É como aprender a pintar ou aprender natação. Nos dois casos podemos aprender
muitas teorias sobre pintura e sobre natação, mas o objetivo dessa aprendizagem
é saber pintar um quadro ou saber nadar. Analogamente, é importante compreender
corretamente as ideias dos filósofos, mas o objetivo é saber filosofar e não
apenas saber repetir as ideias dos filósofos.
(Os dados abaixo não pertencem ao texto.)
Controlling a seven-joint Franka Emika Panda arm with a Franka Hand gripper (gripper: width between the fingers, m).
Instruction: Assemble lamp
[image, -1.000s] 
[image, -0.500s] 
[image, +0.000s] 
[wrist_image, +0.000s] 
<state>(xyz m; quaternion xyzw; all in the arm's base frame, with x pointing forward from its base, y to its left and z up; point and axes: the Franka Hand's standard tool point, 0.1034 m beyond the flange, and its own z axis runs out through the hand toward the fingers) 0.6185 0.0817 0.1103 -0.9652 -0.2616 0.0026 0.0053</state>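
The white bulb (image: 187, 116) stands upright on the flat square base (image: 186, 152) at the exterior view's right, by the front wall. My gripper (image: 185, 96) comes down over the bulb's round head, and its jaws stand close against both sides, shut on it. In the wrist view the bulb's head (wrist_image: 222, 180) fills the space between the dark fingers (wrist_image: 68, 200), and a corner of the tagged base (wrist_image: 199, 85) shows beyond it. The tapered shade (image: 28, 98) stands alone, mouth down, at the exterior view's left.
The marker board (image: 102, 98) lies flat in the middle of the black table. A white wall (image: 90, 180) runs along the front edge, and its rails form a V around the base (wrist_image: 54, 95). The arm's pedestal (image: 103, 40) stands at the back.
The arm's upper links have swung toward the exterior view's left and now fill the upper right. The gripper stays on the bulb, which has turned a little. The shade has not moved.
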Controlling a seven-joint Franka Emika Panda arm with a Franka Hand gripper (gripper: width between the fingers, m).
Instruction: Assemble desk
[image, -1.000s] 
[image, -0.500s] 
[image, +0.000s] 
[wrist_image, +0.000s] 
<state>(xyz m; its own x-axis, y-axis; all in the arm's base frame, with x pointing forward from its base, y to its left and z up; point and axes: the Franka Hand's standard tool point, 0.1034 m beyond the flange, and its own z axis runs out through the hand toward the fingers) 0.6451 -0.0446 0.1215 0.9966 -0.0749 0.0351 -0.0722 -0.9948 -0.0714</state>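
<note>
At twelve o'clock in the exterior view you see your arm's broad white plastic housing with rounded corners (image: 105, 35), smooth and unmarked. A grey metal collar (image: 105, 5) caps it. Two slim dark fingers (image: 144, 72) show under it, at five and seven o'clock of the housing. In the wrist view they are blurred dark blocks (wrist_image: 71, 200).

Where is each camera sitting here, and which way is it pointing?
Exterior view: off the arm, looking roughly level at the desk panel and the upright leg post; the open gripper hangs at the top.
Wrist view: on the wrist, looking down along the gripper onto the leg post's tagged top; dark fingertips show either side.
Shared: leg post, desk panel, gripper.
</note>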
Isto significa que a filosofia é
uma disciplina muitíssimo criativa; não é apenas uma questão de compreender as
coisas, é uma questão de nos entregarmos à mesmíssima discussão a que os
grandes filósofos do passado e do presente se entregam. Significa que teremos
de apresentar ideias, argumentos, objecções, contraexemplos; teremos de
compreender corretamente os problemas em causa, para podermos avaliar as
diferentes teorias ou teses que procuram resolvê-los. Tudo isto significa que
temos de ter alguns instrumentos críticos, que nos permitam avaliar ideias e
argumentos, teorias e teses. A uma parte desses instrumentos críticos chama-se
lógica, tanto informal como formal. A lógica permite-nos estudar melhor os
argumentos dos filósofos e ajuda-nos a argumentar melhor a favor das nossas
ideias ou contra as ideias que consideramos erradas.
Para nos orientarmos nesta
disciplina, não basta saber que a filosofia trata fundamentalmente de problemas
em aberto. É preciso também ter uma ideia clara do tipo de problemas abordados
pela filosofia. Neste caso, a filosofia é parcialmente semelhante a uma
disciplina que todos conhecemos bem: a matemática. É semelhante à matemática no
sentido em que na matemática, ao contrário da física ou da história, não
tratamos de problemas empíricos; ou seja, não tratamos de problemas que
possamos resolver recorrendo à experiência empírica — à visão, medição, testes
laboratoriais, telescópios, microscópios, etc. Os problemas da matemática
abordam-se recorrendo unicamente ao pensamento, sem auxílio da experiência
empírica. O mesmo acontece na filosofia: os problemas da filosofia abordam-se
recorrendo unicamente a pensamento. Mas há uma diferença fundamental: na
matemática só se abordam problemas que podemos resolver ou pelo menos formular
formalmente, recorrendo aos formalismos da própria matemática. No caso da
filosofia, abordamos problemas que não podem ser resolvidos formalmente,
recorrendo à matemática ou à lógica.
Dito assim, até parece que a
filosofia não tem realmente seja o que for para estudar, porque se excluirmos
os problemas da matemática, que podem ser abordados pelo pensamento apenas, e
os problemas das ciências empíricas, que são resolvidos pela experiência e pela
experimentação, nada parece sobrar para ser seriamente estudado. Mas pensar
isto é um erro — apesar de alguns filósofos, surpreendentemente, terem
precisamente defendido, de modo mais ou menos explícito, que a filosofia era um
enorme disparate, por não ter um método seguro para alcançar resultados, como
as ciências e a matemática. Mas eis a filosofia em ação: se um filósofo nos
disser uma coisa destas sobre a filosofia, nós podemos perguntar-lhe por que
razão haveremos de aceitar que só é legítimo estudar os problemas para os quais
temos métodos decisivos de solução. E agora o filósofo fica em apuros, pois
seja qual for a resposta que der, esta resposta é tipicamente filosófica: será
um argumento, e esse argumento não será empírico nem formal. E assim mostramos
que a filosofia é inevitável, pois mesmo para refutar a filosofia temos de
argumentar filosoficamente: não há argumentos científicos ou matemáticos ou
históricos contra a filosofia.
Assim, os problemas da filosofia
são precisamente os problemas que queremos resolver porque nos preocupam — mas
não sabemos resolvê-los de outra maneira senão pensando tão cuidadosamente
quanto possível sobre eles. Não sabemos resolvê-los matematicamente, nem
empiricamente, nem historicamente. Tudo o que podemos fazer é pensar. Daí que,
num certo sentido, a filosofia seja a arte de pensar.
Por Desidério Murcho
(Universidade Federal de Ouro Preto).